# Gun Opinions



## firehunter (Feb 2, 2010)

I am looking at the Remington VTR or the Savage Predator. Any experiences you can share.
Thanks


----------



## IBGunner (Feb 1, 2010)

I have a Savage Predator in .22-250. Very accurate and dependable. Balance is excellent. Extremely accurate.


----------



## Furhunter (Jan 28, 2010)

Buy the savage

That muzzle break on the VTR will put you in hearing aids before you know it.


----------



## firehunter (Feb 2, 2010)

Furhunter said:


> Buy the savage
> 
> That muzzle break on the VTR will put you in hearing aids before you know it.

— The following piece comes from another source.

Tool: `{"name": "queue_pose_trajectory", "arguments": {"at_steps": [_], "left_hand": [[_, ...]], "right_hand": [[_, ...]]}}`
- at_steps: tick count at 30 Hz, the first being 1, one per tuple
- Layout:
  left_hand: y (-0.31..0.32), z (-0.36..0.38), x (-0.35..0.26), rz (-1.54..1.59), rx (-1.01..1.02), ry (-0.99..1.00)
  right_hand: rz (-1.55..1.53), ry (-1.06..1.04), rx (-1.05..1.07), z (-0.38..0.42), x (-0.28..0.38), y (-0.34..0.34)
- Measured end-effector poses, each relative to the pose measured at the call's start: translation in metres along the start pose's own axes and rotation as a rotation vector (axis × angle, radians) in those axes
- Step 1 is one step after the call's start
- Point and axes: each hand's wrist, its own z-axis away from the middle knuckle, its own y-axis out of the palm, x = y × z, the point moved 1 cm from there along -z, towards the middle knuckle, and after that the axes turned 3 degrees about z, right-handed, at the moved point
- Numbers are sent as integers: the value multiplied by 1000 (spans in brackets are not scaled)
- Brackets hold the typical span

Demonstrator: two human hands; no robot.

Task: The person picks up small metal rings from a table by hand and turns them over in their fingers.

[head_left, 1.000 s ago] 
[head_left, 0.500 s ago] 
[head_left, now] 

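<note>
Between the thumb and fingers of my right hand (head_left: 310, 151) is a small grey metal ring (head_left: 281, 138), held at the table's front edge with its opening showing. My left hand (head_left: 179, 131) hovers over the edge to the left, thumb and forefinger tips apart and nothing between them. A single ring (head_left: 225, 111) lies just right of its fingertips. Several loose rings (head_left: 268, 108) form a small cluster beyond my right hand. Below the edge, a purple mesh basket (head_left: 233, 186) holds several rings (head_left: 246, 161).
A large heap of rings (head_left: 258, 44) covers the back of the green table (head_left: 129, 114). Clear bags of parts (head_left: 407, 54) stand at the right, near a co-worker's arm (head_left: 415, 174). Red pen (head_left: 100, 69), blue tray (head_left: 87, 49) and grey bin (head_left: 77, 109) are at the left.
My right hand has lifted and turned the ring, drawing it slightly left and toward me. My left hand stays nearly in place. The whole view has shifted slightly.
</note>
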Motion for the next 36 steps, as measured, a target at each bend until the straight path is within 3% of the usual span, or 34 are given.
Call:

 Unfortunately between weedeaters, chainsaws, tractors and etc I am half deaf already. Thanks for the warning. I was hoping because it seemed to port away from you that might not be a factor like is some guns that break 90 degrees


----------



## Cur Dog (Feb 15, 2010)

I have a Savage Model 10 Predator in 22-250 and I really like it . It is very accurate well balanced and down right pretty.So go with the Savage.


----------



## dogtalker (Feb 17, 2010)

I have a VTR in .223 love it except for the break, and the trigger (just replaced the trigger with a timney, ear plugs work for the break) 5 shot group with 52 gr matchkings and the new trigger( with a called flier)


----------